UMD's Large Lakes Observatory recently acquired an X-ray
fluorescence core scanner to analyze lake bottom sediments,
which contain clues to past climates and climate changes.
The $400,000 scanner is one of only six in the world
and two in the United States -- the other at Woods Hole
Oceanographic Institution in Massachusetts.
The Large Lakes Observatory received its device earlier
this month.
"It's been running basically 24-7 since," said
geological sciences professor Erik T. Brown.
The scanner is basically a large box, about 17 feet long
and 30 inches high. In the middle, the X-ray device itself
stands about 6 feet tall. Core samples up to 6 feet long
are fed in one end, and, after passing beneath the X-ray
tower, emerge from the other end.
As the sample passes through the scanner, the instrument
can photograph it, X-ray it and determine its chemical
composition.
Careful examination of the chemicals and fossils in sediment
can reveal a record of past climates.
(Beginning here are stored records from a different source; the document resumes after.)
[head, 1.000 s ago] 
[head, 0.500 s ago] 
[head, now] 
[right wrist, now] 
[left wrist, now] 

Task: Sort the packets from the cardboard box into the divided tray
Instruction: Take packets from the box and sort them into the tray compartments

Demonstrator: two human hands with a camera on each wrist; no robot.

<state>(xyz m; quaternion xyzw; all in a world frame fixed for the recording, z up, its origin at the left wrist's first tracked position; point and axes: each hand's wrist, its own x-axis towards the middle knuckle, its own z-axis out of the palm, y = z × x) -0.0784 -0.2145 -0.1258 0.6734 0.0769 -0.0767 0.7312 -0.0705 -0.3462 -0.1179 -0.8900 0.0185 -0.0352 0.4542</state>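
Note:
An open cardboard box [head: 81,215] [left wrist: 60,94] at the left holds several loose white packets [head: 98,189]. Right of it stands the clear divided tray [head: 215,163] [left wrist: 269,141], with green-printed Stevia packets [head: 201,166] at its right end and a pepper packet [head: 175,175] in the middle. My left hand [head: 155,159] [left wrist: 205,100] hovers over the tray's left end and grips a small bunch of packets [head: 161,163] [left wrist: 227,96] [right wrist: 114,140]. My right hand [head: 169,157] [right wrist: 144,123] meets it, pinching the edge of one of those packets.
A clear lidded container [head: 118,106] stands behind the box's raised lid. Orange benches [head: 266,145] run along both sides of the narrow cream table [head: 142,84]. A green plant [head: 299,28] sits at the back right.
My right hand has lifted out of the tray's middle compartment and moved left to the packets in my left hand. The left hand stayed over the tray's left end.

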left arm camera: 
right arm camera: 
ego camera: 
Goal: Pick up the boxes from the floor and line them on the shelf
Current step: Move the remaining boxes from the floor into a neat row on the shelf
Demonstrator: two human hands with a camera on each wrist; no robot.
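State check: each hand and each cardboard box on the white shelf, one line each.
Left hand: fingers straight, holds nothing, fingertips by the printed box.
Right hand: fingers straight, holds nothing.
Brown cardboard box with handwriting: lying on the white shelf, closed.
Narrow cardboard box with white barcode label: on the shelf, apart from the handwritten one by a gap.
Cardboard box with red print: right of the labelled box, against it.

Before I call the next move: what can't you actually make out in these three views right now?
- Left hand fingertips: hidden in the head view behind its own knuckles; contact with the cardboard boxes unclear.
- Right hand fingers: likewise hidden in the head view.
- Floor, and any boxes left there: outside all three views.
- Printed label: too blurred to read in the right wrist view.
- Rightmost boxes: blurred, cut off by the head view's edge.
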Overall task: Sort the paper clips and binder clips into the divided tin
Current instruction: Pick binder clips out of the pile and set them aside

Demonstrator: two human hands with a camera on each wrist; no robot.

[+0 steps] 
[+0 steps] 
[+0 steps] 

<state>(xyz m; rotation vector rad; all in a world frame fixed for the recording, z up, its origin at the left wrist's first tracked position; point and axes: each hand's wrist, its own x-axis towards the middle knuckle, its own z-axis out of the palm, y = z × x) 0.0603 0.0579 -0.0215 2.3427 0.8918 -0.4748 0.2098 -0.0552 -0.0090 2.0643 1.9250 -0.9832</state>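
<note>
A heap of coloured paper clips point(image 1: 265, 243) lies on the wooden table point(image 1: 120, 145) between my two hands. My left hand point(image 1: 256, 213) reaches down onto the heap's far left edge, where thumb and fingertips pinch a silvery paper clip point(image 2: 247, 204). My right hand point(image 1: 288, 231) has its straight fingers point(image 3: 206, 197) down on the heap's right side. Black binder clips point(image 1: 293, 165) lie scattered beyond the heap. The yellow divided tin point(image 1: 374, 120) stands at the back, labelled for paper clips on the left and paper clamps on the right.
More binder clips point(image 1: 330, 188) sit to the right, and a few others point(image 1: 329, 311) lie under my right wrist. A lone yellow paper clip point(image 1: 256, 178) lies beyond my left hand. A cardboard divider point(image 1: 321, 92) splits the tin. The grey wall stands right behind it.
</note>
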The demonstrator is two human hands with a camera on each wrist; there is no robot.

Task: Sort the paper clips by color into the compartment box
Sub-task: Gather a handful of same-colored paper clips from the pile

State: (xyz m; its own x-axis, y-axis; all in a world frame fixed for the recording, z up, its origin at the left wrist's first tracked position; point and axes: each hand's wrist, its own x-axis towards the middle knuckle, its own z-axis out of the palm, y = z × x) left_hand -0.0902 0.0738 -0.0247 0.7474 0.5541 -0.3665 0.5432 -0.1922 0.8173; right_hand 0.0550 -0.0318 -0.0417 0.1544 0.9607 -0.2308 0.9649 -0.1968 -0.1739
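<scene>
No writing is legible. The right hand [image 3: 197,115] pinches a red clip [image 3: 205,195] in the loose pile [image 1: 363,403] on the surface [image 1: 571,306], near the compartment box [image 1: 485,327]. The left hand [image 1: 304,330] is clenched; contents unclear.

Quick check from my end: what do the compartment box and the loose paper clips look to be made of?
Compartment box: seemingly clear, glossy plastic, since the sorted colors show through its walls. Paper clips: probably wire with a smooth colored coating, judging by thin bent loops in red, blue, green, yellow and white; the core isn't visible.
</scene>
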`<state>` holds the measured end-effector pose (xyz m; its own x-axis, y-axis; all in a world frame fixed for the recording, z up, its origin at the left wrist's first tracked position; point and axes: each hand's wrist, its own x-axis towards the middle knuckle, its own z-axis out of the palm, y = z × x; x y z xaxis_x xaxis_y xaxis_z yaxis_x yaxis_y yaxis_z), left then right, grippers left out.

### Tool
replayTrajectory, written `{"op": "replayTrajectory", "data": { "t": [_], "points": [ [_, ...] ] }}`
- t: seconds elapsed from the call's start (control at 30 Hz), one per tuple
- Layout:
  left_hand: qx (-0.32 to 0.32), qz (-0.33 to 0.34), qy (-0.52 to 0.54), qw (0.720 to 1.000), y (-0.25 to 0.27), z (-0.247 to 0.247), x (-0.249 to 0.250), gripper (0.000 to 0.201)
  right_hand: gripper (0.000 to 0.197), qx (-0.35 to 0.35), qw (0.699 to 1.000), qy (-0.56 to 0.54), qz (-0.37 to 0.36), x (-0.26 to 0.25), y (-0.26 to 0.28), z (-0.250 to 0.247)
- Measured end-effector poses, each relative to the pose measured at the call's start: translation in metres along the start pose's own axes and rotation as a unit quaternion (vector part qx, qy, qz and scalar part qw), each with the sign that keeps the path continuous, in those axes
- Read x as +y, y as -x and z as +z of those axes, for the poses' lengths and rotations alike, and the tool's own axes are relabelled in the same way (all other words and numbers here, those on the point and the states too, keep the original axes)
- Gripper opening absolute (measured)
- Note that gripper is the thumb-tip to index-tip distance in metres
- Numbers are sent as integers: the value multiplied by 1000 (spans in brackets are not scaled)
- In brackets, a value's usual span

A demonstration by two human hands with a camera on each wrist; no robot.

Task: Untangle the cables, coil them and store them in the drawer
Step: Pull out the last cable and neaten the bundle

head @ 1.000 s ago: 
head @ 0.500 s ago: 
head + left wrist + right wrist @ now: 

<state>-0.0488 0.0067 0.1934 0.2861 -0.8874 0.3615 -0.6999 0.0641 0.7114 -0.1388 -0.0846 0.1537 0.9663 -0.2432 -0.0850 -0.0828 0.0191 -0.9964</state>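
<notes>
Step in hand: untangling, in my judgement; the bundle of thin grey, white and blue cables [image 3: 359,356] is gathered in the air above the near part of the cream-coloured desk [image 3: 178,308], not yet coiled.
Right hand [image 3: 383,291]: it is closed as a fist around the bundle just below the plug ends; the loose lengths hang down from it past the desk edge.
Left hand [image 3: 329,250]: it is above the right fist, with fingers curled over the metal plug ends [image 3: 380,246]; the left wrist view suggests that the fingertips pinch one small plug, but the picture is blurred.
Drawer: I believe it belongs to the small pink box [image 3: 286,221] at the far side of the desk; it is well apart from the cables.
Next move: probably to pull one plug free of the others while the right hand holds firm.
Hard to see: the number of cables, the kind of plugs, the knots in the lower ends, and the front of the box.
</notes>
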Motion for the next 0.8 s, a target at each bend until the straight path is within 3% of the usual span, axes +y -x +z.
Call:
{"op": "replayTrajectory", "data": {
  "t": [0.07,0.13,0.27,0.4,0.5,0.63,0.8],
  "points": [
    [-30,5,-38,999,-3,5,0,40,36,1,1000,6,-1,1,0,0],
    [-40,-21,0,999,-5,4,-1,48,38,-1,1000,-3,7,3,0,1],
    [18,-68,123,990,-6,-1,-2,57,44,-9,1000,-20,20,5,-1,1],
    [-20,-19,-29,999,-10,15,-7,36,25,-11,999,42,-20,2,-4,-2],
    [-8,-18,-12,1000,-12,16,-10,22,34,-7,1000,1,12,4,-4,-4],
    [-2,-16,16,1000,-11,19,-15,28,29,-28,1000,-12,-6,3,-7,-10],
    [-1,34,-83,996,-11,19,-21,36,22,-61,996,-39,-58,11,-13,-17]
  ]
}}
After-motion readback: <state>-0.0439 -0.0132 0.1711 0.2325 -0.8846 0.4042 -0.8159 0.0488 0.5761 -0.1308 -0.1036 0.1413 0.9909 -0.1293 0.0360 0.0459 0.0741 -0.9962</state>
A better understanding
of past climates may unveil cycles that will allow researchers
to better predict future changes.
Two main advantages of the X-ray device are the speed
and detail at which it examines samples.
The device can make measurements at a resolution of 0.008
inch -- the thickness of the layer of sediments deposited
over just a few months in a typical lake.
"Physically sampling material by hand at that kind
of resolution is impossible," Brown said.
And X-ray testing doesn't destroy the samples, as physical
sampling does.
The Large Lake Observatory is using the X-ray sampler
to study cores from the Great Lakes, lakes in Central
Asia and Lake Malawi in East Africa.
The observatory was part of a team that collected 2,044
feet of core samples from the bottom of Lake Malawi last
year. The samples contain a record of climates dating
back 1.5 million years -- 15 times older than previous
records.
By chance, the Large Lakes Observatory received its X-ray
sampler the same month it's hosting the 10th International
Paleolimnology Symposium.
More than 250 scientists from around the world are in
Duluth this week for the symposium, which runs through
Thursday at the Duluth Entertainment Convention Center.
Paleolimnology is the scientific study of the history
of lakes. The focus of the symposium is the impact of
humans on the Earth's ecosystems.
Officials with the observatory are using the symposium
as an opportunity to tell others about the X-ray scanner
in hopes of forming research partnerships.
"This thing produces so much data it's overwhelming,"
Brown said. "We want it used as much as possible,
and the way to do that is to have a lot of collaborations
with other people."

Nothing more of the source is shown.